In addition, the doctor’s remarks were addressed in response to a specific question: namely, whether the suspect might have made a false confession. So he was discussing the aspects of the psychopathic personality that could bear upon that question, not necessarily the psychopathic personality as a whole. I imagine if he were giving a lecture on psychopathy he would have rounded out the picture more fully.

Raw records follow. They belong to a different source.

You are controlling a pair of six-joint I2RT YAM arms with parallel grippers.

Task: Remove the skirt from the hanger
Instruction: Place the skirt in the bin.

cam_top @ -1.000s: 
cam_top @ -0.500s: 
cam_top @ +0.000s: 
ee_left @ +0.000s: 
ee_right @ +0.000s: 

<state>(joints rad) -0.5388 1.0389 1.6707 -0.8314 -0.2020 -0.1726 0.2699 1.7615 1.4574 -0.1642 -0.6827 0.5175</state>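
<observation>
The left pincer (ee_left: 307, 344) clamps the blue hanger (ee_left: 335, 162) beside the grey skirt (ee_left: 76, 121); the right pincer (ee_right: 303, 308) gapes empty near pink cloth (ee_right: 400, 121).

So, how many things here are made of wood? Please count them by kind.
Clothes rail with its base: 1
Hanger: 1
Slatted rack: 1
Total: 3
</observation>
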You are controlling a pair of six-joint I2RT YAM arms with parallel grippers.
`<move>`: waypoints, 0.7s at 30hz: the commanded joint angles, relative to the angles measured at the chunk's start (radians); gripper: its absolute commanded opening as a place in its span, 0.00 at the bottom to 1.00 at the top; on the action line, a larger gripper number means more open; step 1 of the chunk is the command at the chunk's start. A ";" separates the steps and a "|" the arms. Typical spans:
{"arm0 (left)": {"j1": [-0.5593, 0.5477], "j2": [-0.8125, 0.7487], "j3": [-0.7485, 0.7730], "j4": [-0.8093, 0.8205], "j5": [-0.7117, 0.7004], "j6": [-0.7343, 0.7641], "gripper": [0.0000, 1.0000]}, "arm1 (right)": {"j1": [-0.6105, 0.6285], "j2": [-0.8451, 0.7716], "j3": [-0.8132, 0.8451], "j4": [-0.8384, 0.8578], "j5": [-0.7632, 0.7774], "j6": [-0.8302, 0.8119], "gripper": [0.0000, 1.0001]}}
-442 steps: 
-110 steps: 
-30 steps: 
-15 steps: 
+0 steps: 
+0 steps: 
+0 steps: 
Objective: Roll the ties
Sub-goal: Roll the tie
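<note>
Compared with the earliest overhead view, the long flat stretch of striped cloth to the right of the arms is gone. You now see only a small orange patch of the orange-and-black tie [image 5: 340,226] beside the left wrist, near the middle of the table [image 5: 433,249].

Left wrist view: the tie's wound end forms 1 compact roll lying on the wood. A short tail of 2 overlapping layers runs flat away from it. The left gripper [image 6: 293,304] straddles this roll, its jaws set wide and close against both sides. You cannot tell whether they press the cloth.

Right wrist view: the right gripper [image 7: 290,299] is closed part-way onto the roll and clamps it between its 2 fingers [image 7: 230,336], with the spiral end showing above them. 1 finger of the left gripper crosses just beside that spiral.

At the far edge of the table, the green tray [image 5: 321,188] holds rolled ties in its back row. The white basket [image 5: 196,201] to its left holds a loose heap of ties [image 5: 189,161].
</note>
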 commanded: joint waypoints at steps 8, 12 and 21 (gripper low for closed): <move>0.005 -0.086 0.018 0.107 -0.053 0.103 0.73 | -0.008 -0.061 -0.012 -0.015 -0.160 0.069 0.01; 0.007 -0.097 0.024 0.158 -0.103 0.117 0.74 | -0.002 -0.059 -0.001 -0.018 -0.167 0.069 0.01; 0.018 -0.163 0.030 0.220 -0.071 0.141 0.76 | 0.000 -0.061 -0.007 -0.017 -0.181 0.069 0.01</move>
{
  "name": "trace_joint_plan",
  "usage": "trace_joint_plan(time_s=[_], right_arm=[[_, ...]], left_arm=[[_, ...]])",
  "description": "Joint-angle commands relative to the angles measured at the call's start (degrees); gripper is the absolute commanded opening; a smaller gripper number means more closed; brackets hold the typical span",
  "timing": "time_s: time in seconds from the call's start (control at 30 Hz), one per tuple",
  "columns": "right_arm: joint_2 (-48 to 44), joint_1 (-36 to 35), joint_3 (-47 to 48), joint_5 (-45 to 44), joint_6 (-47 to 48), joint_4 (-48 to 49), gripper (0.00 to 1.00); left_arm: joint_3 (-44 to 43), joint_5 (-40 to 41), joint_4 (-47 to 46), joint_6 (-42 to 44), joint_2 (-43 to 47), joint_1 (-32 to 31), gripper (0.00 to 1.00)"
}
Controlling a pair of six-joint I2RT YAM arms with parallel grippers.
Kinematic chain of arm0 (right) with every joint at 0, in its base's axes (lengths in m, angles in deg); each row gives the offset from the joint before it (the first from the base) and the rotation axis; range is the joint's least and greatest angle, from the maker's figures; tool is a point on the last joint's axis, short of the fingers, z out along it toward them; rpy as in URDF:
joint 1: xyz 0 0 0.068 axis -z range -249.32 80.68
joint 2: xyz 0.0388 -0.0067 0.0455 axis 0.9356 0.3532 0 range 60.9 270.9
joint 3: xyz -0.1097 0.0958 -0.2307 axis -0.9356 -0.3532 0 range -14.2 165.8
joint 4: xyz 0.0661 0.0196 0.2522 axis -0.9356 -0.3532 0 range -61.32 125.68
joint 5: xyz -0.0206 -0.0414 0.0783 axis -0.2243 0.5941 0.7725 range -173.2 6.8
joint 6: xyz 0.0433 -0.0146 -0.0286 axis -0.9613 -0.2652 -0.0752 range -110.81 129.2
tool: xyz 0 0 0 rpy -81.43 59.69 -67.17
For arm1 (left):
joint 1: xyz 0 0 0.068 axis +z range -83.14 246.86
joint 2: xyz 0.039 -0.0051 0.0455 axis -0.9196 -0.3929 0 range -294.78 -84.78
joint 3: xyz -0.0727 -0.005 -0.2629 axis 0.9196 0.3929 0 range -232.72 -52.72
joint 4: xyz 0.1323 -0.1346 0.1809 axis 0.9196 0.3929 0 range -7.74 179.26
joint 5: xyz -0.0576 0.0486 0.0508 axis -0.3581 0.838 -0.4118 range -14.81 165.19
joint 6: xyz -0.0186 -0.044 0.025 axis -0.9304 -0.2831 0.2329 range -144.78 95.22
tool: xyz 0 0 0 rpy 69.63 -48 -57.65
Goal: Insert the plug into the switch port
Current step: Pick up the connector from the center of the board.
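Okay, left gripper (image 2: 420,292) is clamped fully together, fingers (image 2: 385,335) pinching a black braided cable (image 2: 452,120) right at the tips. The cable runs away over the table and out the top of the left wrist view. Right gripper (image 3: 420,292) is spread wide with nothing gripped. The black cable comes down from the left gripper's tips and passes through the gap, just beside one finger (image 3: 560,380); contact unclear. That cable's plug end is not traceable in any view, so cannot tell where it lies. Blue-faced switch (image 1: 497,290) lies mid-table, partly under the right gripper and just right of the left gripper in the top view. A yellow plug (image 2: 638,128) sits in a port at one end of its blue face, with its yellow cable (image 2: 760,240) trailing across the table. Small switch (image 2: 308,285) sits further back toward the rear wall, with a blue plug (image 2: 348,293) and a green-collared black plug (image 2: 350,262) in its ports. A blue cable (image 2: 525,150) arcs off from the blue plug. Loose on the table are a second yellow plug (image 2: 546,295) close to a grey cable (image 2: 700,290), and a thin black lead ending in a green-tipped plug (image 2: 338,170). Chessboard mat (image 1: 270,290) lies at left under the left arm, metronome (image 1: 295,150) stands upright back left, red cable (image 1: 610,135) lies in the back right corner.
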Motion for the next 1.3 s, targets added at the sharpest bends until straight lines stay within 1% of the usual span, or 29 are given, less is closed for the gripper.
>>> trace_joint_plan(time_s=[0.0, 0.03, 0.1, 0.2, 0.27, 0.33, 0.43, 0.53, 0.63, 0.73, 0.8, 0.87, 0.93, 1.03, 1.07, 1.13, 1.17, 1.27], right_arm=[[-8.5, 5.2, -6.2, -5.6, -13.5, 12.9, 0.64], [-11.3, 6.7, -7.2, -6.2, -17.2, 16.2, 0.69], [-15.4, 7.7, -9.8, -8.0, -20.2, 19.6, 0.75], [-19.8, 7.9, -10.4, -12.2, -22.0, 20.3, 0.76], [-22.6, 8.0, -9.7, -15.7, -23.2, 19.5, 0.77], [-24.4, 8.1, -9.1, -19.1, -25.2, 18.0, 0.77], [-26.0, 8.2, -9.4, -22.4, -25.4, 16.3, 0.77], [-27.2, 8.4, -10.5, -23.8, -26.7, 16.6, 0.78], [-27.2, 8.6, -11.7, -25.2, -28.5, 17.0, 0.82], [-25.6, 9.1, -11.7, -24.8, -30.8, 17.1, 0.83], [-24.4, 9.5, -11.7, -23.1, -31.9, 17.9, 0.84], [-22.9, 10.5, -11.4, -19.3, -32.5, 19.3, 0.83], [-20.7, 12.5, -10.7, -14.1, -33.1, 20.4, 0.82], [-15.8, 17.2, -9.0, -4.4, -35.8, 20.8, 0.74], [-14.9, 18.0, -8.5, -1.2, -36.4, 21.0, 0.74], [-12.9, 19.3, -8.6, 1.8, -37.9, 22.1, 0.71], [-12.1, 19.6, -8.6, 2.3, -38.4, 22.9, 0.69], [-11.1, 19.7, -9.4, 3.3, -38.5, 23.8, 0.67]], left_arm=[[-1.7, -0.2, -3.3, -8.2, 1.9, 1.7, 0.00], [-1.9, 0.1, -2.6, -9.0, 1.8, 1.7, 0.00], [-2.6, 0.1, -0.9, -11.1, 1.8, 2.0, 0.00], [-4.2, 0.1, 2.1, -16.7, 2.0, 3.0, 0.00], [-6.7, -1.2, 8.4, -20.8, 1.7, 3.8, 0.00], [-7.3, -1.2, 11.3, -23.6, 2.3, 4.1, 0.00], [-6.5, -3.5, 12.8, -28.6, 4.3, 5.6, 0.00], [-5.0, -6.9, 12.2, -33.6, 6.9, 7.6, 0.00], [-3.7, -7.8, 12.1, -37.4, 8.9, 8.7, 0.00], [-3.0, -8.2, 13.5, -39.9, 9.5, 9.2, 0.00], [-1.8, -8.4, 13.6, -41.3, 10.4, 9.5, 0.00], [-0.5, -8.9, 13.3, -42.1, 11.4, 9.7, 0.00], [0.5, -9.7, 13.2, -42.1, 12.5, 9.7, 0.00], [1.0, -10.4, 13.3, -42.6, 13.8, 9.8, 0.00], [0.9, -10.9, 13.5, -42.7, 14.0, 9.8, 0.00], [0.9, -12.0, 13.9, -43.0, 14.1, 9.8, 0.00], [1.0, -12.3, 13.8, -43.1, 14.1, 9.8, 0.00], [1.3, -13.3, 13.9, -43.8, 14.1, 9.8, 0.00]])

The “inadequacy” he spoke of seemed typical of a number of the psychopaths Hervey Cleckley was describing in The Mask of Sanity, whose first edition was published in 1941. My first impression on starting to read Cleckley was that some of the subjects he was describing were a bigger problem to themselves than they were to the people around them! No doubt they were an annoyance by perpetrating petty thefts, getting into stupid fights and whatnot, but all that got them was a bad reputation, a mountain of debt, lost jobs or sent to jail or even a mental hospital. So mostly what they did was wreck their own lives. Stupid, stupid, stupid! This subclass of psychopaths is a far cry from the Machiavellian cunning of the villain who “plays” others for his or her own benefit—“sex,” “money,” “power” or whatever… and succeeds in getting away with it!
I find this particular suspect intriguing because there’s so much we can’t be sure about, and will probably never know after a lapse of 68 years: a lifetime, for practical purposes. And it bugs me when I can’t figure out a definite answer to a puzzle! Among other things, was he or was he not in fact a psychopath? There are reasons for thinking so, but alternative explanations are possible. He could be violent at times; but he had good cause to be frustrated, which were likely to make him “lash out.” He certainly was “inadequate.” But he had plenty of reasons to feel inadequate. One striking trait was that he was an inveterate liar. He lied, according to one chronicler, “fully, gloriously, nearly all the time. He would lie about almost anything and half the time he did not know he was lying.” He told people his father was an Italian count; that his brother owned a fleet of cars; that he’d taken a trip to Egypt. It is, certainly, a notable psychopathic trait to lie automatically, out of habit, even when there’s no obvious reason for lying. Yet some people feel the need to tell lies, not because they’re psychopaths, but simply to cover up feelings of guilt or to compensate for their own inadequacy. So that doctor’s snap diagnosis might be right or it might be wrong—especially if he was influenced by the assumption that this man was guilty of murder that he may or may not have committed.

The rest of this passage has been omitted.